Merry Christmas to all and to all a good night.

18 Now the birth of Jesus Christ was on this wise: When as his mother Mary was espoused to Joseph, before they came together, she was found with child of the Holy Ghost.

19 Then Joseph her husband, being a just man, and not willing to make her a public example, was minded to put her away privily.

20 But while he thought on these things, behold, the angel of the Lord appeared unto him in a dream, saying, Joseph, thou son of David, fear not to take unto thee Mary thy wife: for that which is conceived in her is of the Holy Ghost.

21 And she shall bring forth a son, and thou shalt call his name Jesus: for he shall save his people from their sins.

22 Now all this was done, that it might be fulfilled which was spoken of the Lord by the prophet, saying,

23 Behold, a virgin shall be with child, and shall bring forth a son, and they shall call his name Emmanuel, which being interpreted is, God with us.

24 Then Joseph being raised from sleep did as the angel of the Lord had bidden him, and took unto him his wife:

25 And knew her not till she had brought forth her firstborn son: and he called his name Jesus.


----------



## PuritanCovenanter (Dec 25, 2013)

Merry Christmas Kevin. May your family be encouraged in the Faith as you go forth.


----------



## SolaScriptura (Dec 25, 2013)

HO HO HO!!! Merry Christmas!


----------



## Steve Curtis (Dec 25, 2013)

Merry Christmas!!


----------



## Leslie (Dec 25, 2013)

Hey, where are all the "bah, humbug" guys? I thought that "bah, humbug" was the official PB Christmas greeting.


----------



## Claudiu (Dec 25, 2013)

Bah, humbug, Merry Wednesday*!

*this Wednesday happens to be Christmas


----------



## Mushroom (Dec 25, 2013)

Bugs that hum are of great interest to me... why would I want to 'Bah' them?


----------



## Miss Marple (Dec 25, 2013)

As we were wished repeatedly at the Dickens Fair, Happy Christmas!!


----------



## sevenzedek (Dec 25, 2013)

Merry consumer-Santa-poser-day.
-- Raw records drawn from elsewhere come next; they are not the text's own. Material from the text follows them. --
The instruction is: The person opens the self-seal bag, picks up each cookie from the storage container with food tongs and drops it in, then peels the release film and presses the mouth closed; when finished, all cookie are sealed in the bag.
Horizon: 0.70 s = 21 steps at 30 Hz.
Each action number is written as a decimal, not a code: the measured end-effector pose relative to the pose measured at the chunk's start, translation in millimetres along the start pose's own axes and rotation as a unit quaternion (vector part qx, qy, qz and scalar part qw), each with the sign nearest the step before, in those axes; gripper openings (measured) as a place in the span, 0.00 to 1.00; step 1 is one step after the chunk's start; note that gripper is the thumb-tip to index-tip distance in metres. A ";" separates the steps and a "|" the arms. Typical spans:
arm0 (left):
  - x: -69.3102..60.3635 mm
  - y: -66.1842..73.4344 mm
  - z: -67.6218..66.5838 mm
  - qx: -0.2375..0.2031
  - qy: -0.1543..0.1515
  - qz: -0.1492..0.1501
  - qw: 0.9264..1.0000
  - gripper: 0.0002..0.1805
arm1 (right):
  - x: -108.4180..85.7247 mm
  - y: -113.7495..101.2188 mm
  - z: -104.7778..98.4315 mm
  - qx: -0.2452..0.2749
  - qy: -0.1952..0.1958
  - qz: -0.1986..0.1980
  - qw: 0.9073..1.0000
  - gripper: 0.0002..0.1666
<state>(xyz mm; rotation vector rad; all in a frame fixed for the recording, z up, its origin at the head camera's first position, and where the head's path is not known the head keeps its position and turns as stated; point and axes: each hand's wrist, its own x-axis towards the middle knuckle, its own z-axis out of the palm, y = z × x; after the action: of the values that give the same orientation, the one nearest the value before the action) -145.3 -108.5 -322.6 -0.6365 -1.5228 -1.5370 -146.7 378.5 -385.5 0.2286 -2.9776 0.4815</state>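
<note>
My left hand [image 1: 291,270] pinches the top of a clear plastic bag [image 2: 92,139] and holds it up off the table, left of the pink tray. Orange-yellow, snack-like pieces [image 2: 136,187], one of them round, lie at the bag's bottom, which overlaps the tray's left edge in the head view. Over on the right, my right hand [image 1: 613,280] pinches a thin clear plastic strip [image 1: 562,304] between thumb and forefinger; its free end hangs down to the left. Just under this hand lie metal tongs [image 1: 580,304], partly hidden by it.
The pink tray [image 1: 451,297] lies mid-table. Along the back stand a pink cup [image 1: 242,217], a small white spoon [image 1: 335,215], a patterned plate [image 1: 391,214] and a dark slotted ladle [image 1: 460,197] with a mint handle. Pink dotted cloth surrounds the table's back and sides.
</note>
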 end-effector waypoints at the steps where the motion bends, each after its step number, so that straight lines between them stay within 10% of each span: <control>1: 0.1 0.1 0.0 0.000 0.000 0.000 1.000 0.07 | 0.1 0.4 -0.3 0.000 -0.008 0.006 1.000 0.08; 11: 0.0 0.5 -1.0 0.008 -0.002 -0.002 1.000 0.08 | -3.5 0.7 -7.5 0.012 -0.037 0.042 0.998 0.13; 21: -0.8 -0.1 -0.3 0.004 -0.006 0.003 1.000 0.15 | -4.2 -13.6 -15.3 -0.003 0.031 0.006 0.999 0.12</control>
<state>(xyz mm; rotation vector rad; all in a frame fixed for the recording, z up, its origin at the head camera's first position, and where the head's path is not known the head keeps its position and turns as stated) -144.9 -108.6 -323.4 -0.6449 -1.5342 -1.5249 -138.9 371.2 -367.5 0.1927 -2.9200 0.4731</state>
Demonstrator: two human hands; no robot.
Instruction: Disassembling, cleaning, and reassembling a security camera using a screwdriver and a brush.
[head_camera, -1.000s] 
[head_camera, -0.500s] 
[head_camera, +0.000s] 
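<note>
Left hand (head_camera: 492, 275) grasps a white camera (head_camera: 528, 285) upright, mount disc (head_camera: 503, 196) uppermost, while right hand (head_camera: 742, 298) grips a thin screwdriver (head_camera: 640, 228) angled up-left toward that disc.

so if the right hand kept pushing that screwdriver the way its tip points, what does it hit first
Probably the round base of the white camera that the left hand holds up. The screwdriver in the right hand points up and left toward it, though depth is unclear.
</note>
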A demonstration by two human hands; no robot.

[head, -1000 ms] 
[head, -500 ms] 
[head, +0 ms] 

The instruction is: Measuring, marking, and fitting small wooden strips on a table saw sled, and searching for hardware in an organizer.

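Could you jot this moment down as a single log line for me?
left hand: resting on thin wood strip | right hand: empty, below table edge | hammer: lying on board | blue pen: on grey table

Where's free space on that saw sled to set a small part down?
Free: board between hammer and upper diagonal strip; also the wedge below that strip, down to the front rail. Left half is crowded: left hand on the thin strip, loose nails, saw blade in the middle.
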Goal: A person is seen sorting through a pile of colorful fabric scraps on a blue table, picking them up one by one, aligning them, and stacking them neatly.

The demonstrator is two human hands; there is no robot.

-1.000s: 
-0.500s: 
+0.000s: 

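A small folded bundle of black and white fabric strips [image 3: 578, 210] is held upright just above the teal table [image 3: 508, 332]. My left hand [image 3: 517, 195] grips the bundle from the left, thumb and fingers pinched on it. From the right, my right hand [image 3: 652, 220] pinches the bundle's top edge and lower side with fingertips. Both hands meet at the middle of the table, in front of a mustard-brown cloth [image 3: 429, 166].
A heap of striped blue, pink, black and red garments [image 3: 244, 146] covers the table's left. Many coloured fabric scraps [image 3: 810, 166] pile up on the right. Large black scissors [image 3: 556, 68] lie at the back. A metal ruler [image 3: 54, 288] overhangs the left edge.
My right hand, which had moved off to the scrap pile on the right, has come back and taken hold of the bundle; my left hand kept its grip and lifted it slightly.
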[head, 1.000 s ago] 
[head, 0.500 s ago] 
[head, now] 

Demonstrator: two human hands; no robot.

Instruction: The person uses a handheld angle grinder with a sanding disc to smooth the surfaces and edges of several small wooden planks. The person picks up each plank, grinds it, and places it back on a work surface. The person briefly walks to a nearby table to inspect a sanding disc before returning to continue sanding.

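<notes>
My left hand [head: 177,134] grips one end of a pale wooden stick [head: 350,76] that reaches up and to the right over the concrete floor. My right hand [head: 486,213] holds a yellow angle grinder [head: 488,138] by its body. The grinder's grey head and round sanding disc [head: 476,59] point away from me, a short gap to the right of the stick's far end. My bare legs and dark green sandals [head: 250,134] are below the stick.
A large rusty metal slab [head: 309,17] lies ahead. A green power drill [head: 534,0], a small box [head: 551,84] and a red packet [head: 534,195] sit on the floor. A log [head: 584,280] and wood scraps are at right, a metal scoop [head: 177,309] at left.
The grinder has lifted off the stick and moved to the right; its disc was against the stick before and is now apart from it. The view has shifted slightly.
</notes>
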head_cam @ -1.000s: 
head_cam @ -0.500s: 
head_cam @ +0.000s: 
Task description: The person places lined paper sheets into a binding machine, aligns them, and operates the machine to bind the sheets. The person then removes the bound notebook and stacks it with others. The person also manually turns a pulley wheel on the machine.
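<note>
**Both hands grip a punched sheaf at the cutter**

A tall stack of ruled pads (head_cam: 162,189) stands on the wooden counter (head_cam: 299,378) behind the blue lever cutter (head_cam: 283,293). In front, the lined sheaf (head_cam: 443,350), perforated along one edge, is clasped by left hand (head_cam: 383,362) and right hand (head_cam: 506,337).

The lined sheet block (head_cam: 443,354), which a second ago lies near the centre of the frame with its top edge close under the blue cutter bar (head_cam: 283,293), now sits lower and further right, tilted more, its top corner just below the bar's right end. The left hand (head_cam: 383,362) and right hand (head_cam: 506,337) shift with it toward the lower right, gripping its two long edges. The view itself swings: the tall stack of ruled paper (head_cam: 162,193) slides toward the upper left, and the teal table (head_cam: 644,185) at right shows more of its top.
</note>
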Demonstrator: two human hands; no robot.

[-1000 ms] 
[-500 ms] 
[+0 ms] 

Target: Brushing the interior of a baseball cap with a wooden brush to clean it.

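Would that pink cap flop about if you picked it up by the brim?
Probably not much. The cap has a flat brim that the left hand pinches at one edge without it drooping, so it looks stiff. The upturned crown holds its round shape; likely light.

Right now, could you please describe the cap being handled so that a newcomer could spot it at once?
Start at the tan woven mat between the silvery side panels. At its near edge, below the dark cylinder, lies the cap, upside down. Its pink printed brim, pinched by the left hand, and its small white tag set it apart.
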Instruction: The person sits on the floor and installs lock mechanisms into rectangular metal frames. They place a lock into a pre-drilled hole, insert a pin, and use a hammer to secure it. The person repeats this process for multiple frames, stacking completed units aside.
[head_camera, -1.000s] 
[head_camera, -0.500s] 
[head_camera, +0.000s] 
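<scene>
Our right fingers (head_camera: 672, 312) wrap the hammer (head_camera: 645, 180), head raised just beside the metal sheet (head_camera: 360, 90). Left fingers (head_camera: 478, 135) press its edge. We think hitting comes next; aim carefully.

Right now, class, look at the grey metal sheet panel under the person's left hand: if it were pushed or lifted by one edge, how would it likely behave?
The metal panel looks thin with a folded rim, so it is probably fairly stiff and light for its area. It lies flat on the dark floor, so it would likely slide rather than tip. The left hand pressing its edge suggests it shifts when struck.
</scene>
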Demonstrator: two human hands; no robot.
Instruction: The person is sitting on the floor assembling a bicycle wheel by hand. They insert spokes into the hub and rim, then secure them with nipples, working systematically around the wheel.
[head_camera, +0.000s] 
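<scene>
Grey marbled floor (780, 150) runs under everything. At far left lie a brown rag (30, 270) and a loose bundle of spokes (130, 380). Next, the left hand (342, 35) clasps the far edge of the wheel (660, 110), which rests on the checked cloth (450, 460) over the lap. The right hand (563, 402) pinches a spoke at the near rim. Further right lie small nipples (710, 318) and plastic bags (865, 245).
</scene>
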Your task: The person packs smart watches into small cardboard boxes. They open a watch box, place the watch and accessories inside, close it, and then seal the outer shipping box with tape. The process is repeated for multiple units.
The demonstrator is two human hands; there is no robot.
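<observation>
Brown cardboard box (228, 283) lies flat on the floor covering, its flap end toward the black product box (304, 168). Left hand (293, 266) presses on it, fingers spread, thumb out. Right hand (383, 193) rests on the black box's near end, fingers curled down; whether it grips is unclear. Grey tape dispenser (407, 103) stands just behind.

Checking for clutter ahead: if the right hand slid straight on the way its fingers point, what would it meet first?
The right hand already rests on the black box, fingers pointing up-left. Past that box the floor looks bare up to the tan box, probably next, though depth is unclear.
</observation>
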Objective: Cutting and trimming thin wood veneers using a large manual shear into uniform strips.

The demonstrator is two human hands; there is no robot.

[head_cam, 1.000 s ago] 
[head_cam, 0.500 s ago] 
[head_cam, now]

In honor of this special un-day, I at least hope to have a little bacon with my gripe.

Here's to family, food, and God. Blessings...


----------



## a mere housewife (Dec 25, 2013)

Whether or not or how or why one celebrates the day, we have an inordinate amount to be glad about -- today and every day. We live in a world where love, gift giving, and joy are always appropriate. That is incredible. 

I think a steadier, year round joy that could survive even the Christmas season would be the more attractive disposition to model that we don't need special days. I hope I will learn such joy regardless of who I am with on this or any day, and how I am trying to be -- as much as in me lies -- at peace with those I am blessed to be near. That includes every one I love here .


----------



## Elizabeth (Dec 25, 2013)

Oh....I see what Joshua means. I didn't realize this was a joke thread. Sorry about that.


----------